> YOUR ASSIGNMENT:
In the material below, transcribe every line from the first through the line holding "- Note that", exactly, and stop after that line.

> TASK MATERIAL:
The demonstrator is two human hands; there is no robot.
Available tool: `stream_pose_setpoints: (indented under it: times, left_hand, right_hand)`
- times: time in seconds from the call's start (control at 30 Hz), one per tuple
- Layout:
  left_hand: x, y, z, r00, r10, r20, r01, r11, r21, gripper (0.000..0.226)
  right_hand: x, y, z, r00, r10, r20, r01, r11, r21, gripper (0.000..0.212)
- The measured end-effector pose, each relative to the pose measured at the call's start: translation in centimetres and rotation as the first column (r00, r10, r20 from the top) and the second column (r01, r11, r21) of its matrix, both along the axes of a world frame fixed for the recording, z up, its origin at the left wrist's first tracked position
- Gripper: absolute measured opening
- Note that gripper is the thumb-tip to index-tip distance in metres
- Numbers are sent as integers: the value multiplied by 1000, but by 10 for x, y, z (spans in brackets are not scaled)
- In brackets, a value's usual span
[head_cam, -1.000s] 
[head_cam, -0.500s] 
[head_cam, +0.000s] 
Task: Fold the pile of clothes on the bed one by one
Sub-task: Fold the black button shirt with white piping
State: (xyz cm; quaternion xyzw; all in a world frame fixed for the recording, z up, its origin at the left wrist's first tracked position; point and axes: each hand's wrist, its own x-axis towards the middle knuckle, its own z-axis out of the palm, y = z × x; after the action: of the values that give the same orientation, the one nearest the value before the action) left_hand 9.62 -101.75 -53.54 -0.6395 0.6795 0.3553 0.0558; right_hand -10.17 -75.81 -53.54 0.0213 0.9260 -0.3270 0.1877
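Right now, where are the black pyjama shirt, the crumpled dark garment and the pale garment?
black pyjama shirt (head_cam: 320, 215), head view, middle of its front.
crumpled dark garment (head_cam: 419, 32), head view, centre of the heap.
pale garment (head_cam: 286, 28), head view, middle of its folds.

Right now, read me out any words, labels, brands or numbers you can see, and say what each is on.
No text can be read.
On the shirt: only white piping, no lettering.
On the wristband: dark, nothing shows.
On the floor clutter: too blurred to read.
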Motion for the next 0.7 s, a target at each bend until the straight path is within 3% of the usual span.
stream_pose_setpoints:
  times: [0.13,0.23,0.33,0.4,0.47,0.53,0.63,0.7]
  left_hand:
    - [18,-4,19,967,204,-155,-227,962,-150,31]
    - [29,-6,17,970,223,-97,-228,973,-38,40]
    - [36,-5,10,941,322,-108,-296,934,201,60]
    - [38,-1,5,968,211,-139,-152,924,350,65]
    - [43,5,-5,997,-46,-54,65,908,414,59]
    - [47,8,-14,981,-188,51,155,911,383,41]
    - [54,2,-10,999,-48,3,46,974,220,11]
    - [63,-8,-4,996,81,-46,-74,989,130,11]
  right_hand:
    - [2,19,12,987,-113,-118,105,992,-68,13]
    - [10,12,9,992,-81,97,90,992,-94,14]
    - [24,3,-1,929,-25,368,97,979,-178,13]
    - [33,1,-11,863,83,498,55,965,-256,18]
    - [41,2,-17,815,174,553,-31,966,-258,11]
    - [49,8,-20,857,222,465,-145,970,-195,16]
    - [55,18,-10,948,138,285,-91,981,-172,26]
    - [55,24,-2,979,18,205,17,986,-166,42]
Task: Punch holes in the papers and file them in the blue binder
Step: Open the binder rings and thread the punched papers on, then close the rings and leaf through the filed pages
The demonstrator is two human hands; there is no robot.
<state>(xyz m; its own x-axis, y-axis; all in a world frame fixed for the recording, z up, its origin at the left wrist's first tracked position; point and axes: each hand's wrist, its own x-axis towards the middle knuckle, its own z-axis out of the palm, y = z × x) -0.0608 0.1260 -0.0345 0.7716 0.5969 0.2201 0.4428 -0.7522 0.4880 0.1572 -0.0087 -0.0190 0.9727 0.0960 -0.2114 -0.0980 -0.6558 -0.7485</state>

> EXERCISE SOLUTION:
The demonstrator is two human hands; there is no robot.
Available tool: `stream_pose_setpoints: (indented under it: times, left_hand, right_hand)`
- times: time in seconds from the call's start (control at 30 Hz), one per tuple
- Layout:
  left_hand: x, y, z, r00, r10, r20, r01, r11, r21, gripper (0.000..0.226)
  right_hand: x, y, z, r00, r10, r20, r01, r11, r21, gripper (0.000..0.212)
- The measured end-effector pose, each relative to the pose measured at the call's start: translation in centimetres and rotation as the first column (r00, r10, r20 from the top) and the second column (r01, r11, r21) of its matrix, both along the axes of a world frame fixed for the recording, z up, its origin at the left wrist's first tracked position
- Gripper: absolute measured opening
- Note that gripper is the thumb-tip to index-tip distance in metres

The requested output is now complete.